The problem is not that no one can distinguish it. It's that the intended audience (beginners in Python in your example) can't distinguish it and are not able to easily find and learn from trusted sources.


Aren't there already bad Python books written by humans?

I bet ChatGPT can come up with above-average content to teach Python.

We should teach beginners how to prompt engineer in the context of tech learning. I bet it's going to yield better results than gate-keeping book publishing.


There are, but it used to take actual time and effort to produce a book (good or bad), meaning that the small pool of experts in the world could help distinguish good from bad.

Now that it’s possible to produce mediocrity at scale, that process breaks down. How is a beginner supposed to know whether the tutorial they’re reading is a legitimate tutorial that uses best practices, or an AI-generated tutorial that mashes together various bits of advice from whatever’s on the internet?


Personally I don't subscribe to the "best practices" expression. It implies an absolute best choice, which, in my experience, is rarely sensible in tech.

There are almost always trade-offs and choosing one option usually involves non-tech aspects as well.

Online tutorials freely available very rarely follow, let's say, "good practices".

They usually omit the most instructive parts, either because they're wrapped in a contrived example or simplify for accessibility purposes.

I don't think AI-generated tutorials will be particularly worse at this to be honest...


Another great contribution would be fine-tuning open source LLMs on less popular tech. I've seen ChatGPT struggling with htmx, for example (I presume the training dataset was small?), whereas it performs really well teaching React (huge training set, I presume)


If beginners in Python programming are not capable of visiting python.org, assuming they are genuinely interested in learning Python, it would be very questionable how good their knowledge on the subject can really be.


100% agreed.

I've seen many developers using technologies without reading the official documentation. It's insane. They make mistakes and always blame the tech. It's ludicrous...
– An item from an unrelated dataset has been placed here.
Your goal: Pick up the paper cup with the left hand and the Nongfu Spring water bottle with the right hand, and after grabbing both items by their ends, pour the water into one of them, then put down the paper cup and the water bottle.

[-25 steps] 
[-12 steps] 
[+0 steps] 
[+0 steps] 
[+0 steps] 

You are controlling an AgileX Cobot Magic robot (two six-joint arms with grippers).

We can distinguish it. That's what publishers and editors do. It's also what book buyers for book chains used to do. Reviewers, writing for reputable publications, with their own editors and publishers, as well.

Humans, examining things, and putting a reputation that matters on the line to vouch for it.

The fact that Amazon doesn't want to have smart, contextually aware humans look at and evaluate everything people propose to offer up for sale on their storefront doesn't mean it can't be done. Same as how Google doesn't want to look at every piece of content uploaded to YouTube to figure out if it's suitable for kids, or includes harmful information. That's expensive, so they choose not to do it.